**Problem**
Review the material and extract every line in which the word "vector" occurs.

----

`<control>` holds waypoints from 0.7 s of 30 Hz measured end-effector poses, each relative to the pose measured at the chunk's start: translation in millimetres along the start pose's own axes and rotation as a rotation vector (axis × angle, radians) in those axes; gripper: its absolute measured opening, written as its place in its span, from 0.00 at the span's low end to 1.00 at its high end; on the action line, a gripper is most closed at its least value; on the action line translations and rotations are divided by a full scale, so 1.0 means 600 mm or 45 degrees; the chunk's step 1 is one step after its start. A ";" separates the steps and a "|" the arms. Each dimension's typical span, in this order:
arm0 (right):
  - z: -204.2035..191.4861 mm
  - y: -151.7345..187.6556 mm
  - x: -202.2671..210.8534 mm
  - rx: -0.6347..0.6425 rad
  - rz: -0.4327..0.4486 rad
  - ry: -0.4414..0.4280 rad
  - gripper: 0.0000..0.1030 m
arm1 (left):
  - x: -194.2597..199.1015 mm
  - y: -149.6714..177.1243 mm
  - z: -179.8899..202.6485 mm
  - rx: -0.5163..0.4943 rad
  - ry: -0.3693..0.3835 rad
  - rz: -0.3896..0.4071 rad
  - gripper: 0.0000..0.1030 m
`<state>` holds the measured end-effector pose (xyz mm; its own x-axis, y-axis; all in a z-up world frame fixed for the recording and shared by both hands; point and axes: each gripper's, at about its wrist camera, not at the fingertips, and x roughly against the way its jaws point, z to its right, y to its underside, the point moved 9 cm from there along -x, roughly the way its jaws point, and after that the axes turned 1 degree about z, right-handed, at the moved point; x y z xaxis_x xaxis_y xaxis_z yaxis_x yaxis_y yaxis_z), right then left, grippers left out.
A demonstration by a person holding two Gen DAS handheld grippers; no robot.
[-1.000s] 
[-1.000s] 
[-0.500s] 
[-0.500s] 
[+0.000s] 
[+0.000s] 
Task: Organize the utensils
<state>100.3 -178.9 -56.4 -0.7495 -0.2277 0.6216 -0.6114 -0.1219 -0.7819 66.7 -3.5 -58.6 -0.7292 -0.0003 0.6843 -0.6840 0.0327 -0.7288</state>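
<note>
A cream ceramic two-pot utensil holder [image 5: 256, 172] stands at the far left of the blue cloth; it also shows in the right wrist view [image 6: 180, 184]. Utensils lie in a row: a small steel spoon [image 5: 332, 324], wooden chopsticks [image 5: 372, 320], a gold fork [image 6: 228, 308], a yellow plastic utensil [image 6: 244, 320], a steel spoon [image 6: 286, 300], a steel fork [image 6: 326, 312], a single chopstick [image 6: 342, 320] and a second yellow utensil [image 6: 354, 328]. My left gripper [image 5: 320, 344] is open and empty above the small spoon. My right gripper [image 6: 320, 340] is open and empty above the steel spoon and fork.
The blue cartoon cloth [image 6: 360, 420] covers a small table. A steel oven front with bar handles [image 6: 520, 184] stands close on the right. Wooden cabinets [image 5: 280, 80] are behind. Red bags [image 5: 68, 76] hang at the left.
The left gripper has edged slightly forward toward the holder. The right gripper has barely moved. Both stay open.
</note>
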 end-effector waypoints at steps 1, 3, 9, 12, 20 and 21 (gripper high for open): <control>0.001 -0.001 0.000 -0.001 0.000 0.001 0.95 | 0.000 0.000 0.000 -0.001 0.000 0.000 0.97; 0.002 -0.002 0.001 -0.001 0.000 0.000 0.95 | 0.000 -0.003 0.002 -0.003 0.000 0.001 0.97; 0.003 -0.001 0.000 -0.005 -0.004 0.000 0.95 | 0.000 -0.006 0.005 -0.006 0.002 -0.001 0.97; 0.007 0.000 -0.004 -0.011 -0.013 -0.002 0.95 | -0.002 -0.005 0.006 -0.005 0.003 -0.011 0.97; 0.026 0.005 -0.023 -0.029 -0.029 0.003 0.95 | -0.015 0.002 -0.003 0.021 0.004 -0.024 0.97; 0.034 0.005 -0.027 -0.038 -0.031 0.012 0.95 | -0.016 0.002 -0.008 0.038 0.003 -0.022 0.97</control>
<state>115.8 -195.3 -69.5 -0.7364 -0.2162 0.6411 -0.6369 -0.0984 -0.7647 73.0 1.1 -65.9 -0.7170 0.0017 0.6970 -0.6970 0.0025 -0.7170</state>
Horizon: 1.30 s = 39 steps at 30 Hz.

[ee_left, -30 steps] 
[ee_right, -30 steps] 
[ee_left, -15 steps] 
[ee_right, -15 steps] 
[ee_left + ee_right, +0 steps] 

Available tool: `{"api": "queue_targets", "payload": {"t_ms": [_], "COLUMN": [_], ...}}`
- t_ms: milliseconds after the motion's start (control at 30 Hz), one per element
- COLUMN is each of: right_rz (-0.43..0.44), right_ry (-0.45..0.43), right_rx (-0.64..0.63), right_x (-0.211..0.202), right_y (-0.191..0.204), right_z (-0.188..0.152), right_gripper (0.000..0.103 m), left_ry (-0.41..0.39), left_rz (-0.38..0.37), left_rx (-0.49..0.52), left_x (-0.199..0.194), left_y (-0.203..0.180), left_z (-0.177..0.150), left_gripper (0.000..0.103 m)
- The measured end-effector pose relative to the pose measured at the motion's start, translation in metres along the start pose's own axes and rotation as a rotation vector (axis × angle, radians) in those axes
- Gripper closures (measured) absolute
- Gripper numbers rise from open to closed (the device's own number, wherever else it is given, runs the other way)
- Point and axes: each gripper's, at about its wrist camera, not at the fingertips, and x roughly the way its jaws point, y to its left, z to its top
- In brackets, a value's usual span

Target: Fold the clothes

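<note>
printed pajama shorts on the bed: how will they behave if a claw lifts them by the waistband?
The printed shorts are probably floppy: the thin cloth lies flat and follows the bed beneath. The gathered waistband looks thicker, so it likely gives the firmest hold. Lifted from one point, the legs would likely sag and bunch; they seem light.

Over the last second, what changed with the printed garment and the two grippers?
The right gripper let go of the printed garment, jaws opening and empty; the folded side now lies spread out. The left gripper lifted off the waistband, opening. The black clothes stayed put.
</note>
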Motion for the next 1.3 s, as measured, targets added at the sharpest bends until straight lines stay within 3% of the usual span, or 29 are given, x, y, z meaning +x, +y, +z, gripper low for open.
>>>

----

**Answer for this exercise**
`<control>` holds waypoints from 0.7 s of 30 Hz measured end-effector poses, each relative to the pose measured at the chunk's start: translation in millimetres along the start pose's own axes and rotation as a rotation vector (axis × angle, radians) in those axes; gripper: its absolute measured opening, written as its place in its span, from 0.00 at the span's low end to 1.00 at its high end; on the action line, a gripper is most closed at its least value; on the action line translations and rotations are divided by a full scale, so 1.0 means 600 mm or 45 degrees; the chunk's step 1 is one step after its start. A ";" separates the steps and a "|" the arms. Each dimension's typical span, in this order:
- The measured end-effector pose relative to the pose measured at the motion's start, translation in metres along the start pose's own axes and rotation as a rotation vector (axis × angle, radians) in those axes

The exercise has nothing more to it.